Il contesto culturale in cui viviamo ricerca ed esalta la gratificazione immediata; porta a pensarsi autosufficienti e, nello stesso tempo, a sentirsi in diritto di dover rivendicare tutto da tutti; genera impazienza, ansia e sfiducia.
Appiattiti sul presente, siamo poco disposti a darci aspettative che impegnano e che esigono tempo per essere realizzate: è sempre più difficile guardare avanti con fiducia e collocare le scelte in una prospettiva di futuro.
Ed è sempre più difficile, in questo humus culturale, vivere da credenti, anche se si è praticanti assidui: si crede davvero in Gesù Cristo non se ci si limita a pregarlo, ma se ci si pone in cammino dietro di lui, lasciandosi fiduciosamente orientare e educare dalla sua parola.
Nella prima parabola, l’impegno e la fiducia nel futuro sono espressi con una semplice immagine: «Un uomo che getta il seme» (Mc 4,26).
Il contadino semina sapendo che il terreno e il seme faranno il resto. L’esempio del seminatore ci dice che siamo chiamati a operare guardando con fiducia oltre il presente, certi della potenzialità della parola di Dio.

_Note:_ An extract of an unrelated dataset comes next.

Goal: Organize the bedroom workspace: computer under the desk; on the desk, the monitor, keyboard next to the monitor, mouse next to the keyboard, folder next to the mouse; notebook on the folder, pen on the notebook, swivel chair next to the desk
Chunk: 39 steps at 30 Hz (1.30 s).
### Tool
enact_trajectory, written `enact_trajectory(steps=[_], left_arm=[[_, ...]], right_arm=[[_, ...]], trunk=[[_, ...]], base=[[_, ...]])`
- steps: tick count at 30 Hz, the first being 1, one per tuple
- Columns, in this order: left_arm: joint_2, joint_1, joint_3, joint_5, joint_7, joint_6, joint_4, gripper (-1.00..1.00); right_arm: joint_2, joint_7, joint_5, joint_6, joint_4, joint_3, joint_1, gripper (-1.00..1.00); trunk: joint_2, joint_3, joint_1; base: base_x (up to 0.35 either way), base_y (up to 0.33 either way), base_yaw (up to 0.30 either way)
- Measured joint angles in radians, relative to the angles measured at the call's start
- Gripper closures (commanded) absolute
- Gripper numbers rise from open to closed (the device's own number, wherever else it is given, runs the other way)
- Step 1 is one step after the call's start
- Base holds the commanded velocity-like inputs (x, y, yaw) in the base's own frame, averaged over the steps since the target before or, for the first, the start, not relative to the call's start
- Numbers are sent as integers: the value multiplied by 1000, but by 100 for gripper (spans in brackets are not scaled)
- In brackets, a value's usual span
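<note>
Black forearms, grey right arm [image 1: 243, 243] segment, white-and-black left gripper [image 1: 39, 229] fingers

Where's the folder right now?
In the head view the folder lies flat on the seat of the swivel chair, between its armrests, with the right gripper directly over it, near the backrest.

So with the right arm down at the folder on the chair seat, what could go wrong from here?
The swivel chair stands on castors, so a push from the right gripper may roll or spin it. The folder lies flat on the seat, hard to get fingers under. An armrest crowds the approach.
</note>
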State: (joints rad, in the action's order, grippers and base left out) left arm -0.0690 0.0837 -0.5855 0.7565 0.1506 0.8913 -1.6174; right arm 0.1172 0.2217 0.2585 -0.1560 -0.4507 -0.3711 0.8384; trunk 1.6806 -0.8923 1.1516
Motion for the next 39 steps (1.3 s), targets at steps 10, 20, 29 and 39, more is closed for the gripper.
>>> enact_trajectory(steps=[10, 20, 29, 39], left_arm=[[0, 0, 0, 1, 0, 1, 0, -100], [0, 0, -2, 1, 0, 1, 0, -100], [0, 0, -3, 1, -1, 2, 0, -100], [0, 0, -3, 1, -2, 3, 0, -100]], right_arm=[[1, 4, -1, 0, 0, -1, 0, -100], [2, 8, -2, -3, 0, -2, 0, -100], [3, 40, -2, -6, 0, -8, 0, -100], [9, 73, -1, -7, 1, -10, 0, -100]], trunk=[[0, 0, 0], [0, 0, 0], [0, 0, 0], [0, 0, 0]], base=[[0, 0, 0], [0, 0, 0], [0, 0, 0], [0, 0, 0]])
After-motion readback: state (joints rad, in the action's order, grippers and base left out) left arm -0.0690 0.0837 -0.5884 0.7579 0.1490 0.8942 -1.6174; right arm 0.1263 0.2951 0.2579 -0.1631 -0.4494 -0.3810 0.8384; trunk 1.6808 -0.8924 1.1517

Spesso rimaniamo paralizzati perché tendiamo a voler controllare tutto, mossi dalla convinzione che tutto dipenda sempre da noi. Ma non è così. C’è una parte della vita che accade, che viene fuori al di là delle nostre capacità e delle nostre forze.
Chi ha seminato non va continuamente a riaprire la terra per controllare quello che accade, altrimenti ucciderebbe il seme, impedendogli di portare frutto. La terra deve coprire il seme. Il tempo deve farlo marcire. E poi, col tempo, nasce il frutto.
La fede ci chiama ad avviare processi, sapendo che una volta avviati non possiamo controllarne l’evoluzione. Dobbiamo principalmente fidarci di Dio, ma anche degli altri.
Il Regno di Dio richiede la nostra collaborazione, ma è iniziativa e dono del Signore. Siamo chiamati a inserire nell’opera di Dio la nostra opera, apparentemente piccola di fronte alla complessità di tanti problemi.
Fortemente appiattiti sull’io e sul presente, siamo anche vittime e carnefici dell’apparenza, che porta ad illudere, e illuderci, di essere più, o comunque diversi, di quello che realmente siamo.
È stato sempre così. Oggi lo è molto di più, perché abbiamo a disposizione i mezzi per assecondare in modo esponenziale questa tendenza. Per essere, ed esserci, sembra che la famosa espressione di Cartesio, “penso dunque sono”, si sia trasformata in “appaio dunque sono”. E debbo apparire subito e continuamente.
Al popolo in esilio, triste e deluso per avere perso ogni gloria e potere, attraverso Ezechiele il Signore dice: «Un ramoscello io prenderò dalla cima del cedro… Metterà rami e farà frutti e diventerà un cedro magnifico» (Ez 17,22). E Gesù afferma che il regno di Dio «è come un granello di senape che, quando viene seminato sul terreno, è il più piccolo di tutti i semi che sono sul terreno… cresce e diventa più grande di tutte le piante dell’orto» (Mc 4,31-32).
Il dinamismo di Dio si manifesta nella contrapposizione tra piccolo e grande, tra inizi apparentemente insignificanti ed esiti magnifici e inaspettati.
Queste due semplici parabole sono per noi una provocazione radicale.Possiamo anche essere praticanti e fare opere di carità, ma se il nostro sentire, il nostro pensare e il nostro agire, più che lasciarsi educare dalla parola di Dio, sono appiattiti sul qui e ora, subordinati al pensiero corrente, non siamo e non possiamo dire di essere persone che credono in Gesù Cristo e nella forza della sua parola.